Em termos estruturais (ou seja, em bases recorrentes e expurgados os efeitos estimados do ciclo econômico), o primário atingiria cerca de 1,5% do PIB potencial em 2026 – nível que estabiliza a DBGG/PIB em 80% do PIB no médio/longo prazos (admitindo um diferencial entre o crescimento potencial e a Selic neutra de + 2 p.p. ao ano).

Mas estabilizar a DBGG/PIB em 80% é razoável? Se considerarmos que, na média das economias emergentes, esse indicador está mais próximo dos 50% e que o próprio Brasil, quando possuía o selo de grau de investimento, apresentava um endividamento bruto em torno de 55% (média 2008-2014), a resposta seria um sonoro não.

Contudo, as contas apresentadas acima levam em conta apenas o impacto, sobre a dinâmica da DBGG/PIB, de fluxos primários recorrentes, assumindo receitas atípicas nulas. Não obstante, na média e mediana de 1997-2018 o governo federal auferiu cerca de 0,5% do PIB ao ano com receitas primárias não-recorrentes e nada impede que isso possa prosseguir ou mesmo se aprofundar nos próximos anos, por meio de uma aceleração das concessões de infraestrutura e leilões de campos de petróleo ao setor privado. Admitindo a mesma média observada entre 1997-2018 para as receitas não-recorrentes e um primário estrutural de +1,5%, o primário cheio se situaria mais próximo dos 2% do PIB ao ano, gerando queda da DBGG/PIB ao longo do tempo. Além disso, o governo também pode auferir receitas financeiras relevantes com a privatização total ou parcial de empresas estatais e devolução de empréstimos do Tesouro ao BNDES – ingressos que não passam pelo resultado primário, mas que podem ser utilizados para abater dívida bruta.

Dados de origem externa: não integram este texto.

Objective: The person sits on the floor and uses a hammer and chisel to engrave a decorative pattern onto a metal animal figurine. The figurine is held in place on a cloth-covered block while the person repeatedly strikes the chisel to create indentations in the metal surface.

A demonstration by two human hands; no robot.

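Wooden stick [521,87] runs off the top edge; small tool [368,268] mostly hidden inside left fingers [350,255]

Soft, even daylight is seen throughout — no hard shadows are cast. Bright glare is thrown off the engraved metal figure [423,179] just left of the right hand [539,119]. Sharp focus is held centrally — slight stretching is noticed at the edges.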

Adicionalmente, como já explorei em detalhe em outros dois posts (aqui e aqui), o conceito mais relevante na determinação do risco-país das economias emergentes é algum critério de dívida líquida, segundo trabalhos recentes do FMI – constatação que também se aplica ao Brasil, segundo minhas estimativas.

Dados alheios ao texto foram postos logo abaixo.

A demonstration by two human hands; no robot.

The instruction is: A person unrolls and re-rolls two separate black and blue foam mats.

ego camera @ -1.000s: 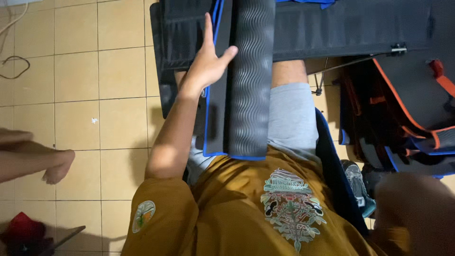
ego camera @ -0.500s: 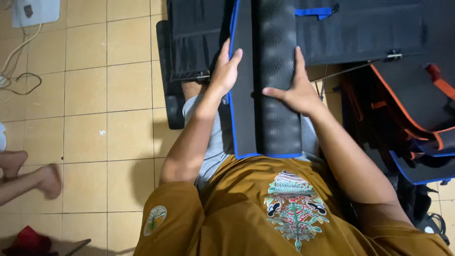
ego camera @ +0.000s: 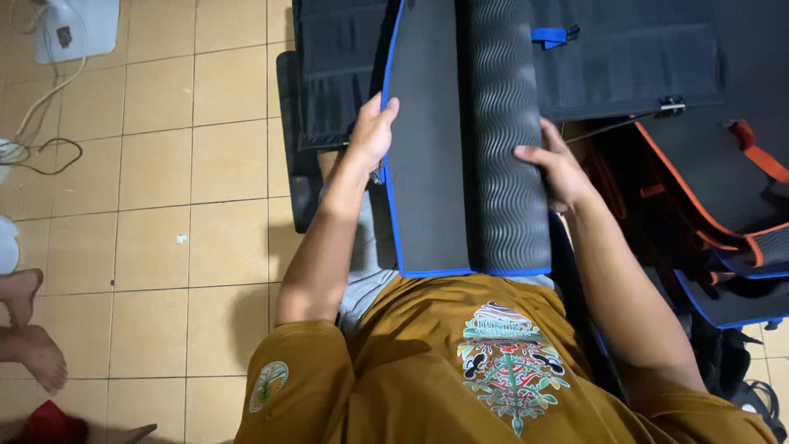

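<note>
Gripping the blue-edged grey foam mat [ego camera: 427,164] on the lap, the left hand [ego camera: 371,131] clasps its flat edge while the right hand [ego camera: 563,168] cups the ribbed roll [ego camera: 505,148]; roughly half looks rolled, with black padded panels [ego camera: 625,57] behind.

Matt, wavy-ribbed foam mat [ego camera: 501,164] — cloth-edged; glossy ceramic floor tiles [ego camera: 164,164].
</note>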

Como o Governo Geral (ou seja, já deixando o BCB de fora e as reservas internacionais) dispõe, hoje, de cerca de 22% do PIB em ativos financeiros (excluindo, portanto, os ativos fixos) e boa parte desse saldo (a Conta Única do Tesouro Nacional no BCB) é remunerado pela Selic, um resultado primário estrutural de +1,5% do PIB potencial gera queda da DLGG/PIB ao longo do tempo, partindo de cerca de 57% hoje – nível que não está tão distante daqueles de Colômbia (40%) e México (45%), países latino-americanos que são investment grade pelas principais agências de classificação de risco.

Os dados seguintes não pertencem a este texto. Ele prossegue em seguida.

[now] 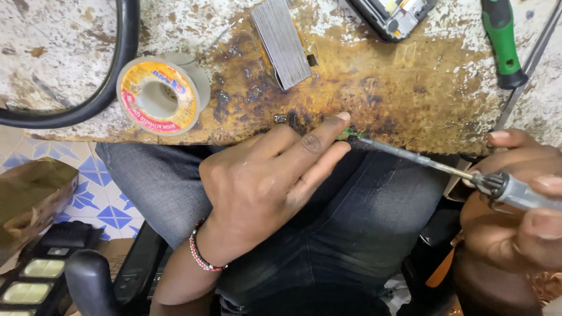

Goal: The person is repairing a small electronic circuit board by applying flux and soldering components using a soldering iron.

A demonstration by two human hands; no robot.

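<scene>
My left hand [266, 181] rests at the near edge of the stained wooden workbench [374, 88], its thumb and forefinger pinching a tiny green circuit part [350, 133]. My right hand [518, 202] grips a soldering iron [462, 172] by its grey handle. The iron's thin metal tip reaches left and touches the green part at the bench edge. A small metal component [280, 118] lies on the bench just left of my left fingertips.
A solder spool [159, 96] sits left on the bench beside a thick black cable [111, 76]. A grey finned block [282, 41], an opened device [391, 14] and a green-handled screwdriver [502, 41] lie farther back. My jeans-clad lap [351, 222] is below; tiled floor at left.
</scene>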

As opiniões expressas neste artigo são de responsabilidade exclusiva do autor, não refletindo necessariamente a opinião institucional da FGV. 
 


[1] O teto deles também exclui despesas com seguro-desemprego, que são altamente sensibilizadas pelo ciclo econômico. O indexador do teto é uma estimativa do crescimento potencial nominal.